La suspension de X (ex-Twitter) et TikTok en République démocratique du Congo (RDC) continue de susciter de vives réactions. Ce vendredi 7 février, Bintou Keïta, représentante spéciale du secrétaire général de l’ONU en RDC, a condamné cette restriction, la qualifiant de « grave atteinte au droit à l’information » lors d’une session extraordinaire du Conseil des droits de l’homme à Genève.
Depuis fin janvier, l’accès à ces plateformes est limité, une mesure prise alors que les combats avec les rebelles du M23 ont conduit à l’occupation de Goma. Mme Keïta a appelé à la levée immédiate de cette censure, en rappelant les engagements du gouvernement congolais à rétablir l’accès.
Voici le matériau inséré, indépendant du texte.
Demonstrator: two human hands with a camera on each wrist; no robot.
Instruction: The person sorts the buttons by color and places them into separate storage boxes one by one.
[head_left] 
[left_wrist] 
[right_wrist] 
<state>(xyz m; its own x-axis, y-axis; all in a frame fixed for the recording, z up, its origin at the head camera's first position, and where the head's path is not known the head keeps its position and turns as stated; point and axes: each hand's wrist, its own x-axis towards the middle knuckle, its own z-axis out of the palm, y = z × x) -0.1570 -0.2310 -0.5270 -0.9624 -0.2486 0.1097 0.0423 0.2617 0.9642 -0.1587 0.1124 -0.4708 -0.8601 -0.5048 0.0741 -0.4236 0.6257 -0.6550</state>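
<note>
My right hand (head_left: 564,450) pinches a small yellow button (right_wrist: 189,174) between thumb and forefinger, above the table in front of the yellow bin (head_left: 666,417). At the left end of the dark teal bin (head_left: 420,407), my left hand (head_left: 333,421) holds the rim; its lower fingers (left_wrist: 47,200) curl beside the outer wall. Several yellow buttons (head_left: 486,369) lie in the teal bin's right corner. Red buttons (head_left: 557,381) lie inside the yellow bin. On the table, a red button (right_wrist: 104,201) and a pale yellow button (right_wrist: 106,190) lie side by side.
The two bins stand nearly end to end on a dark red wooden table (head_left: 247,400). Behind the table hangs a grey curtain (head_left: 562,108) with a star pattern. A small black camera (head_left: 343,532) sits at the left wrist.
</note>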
Au-delà de la restriction des libertés, la cheffe de la MONUSCO a mis en garde contre les risques liés à la désinformation et la manipulation de l’opinion dans un contexte de crise sécuritaire. Pendant ce temps, de nombreux Congolais tentent de contourner le blocage via des VPN, mais l’accès à Play Store a également été restreint, compliquant davantage la situation.
Malgré l’annonce d’un retour à la normale par le Vice-Premier ministre de l’Intérieur, Jacquemain Shabani, l’accès aux réseaux sociaux demeure limité, alimentant frustrations et inquiétudes au sein de la population et des défenseurs des droits humains.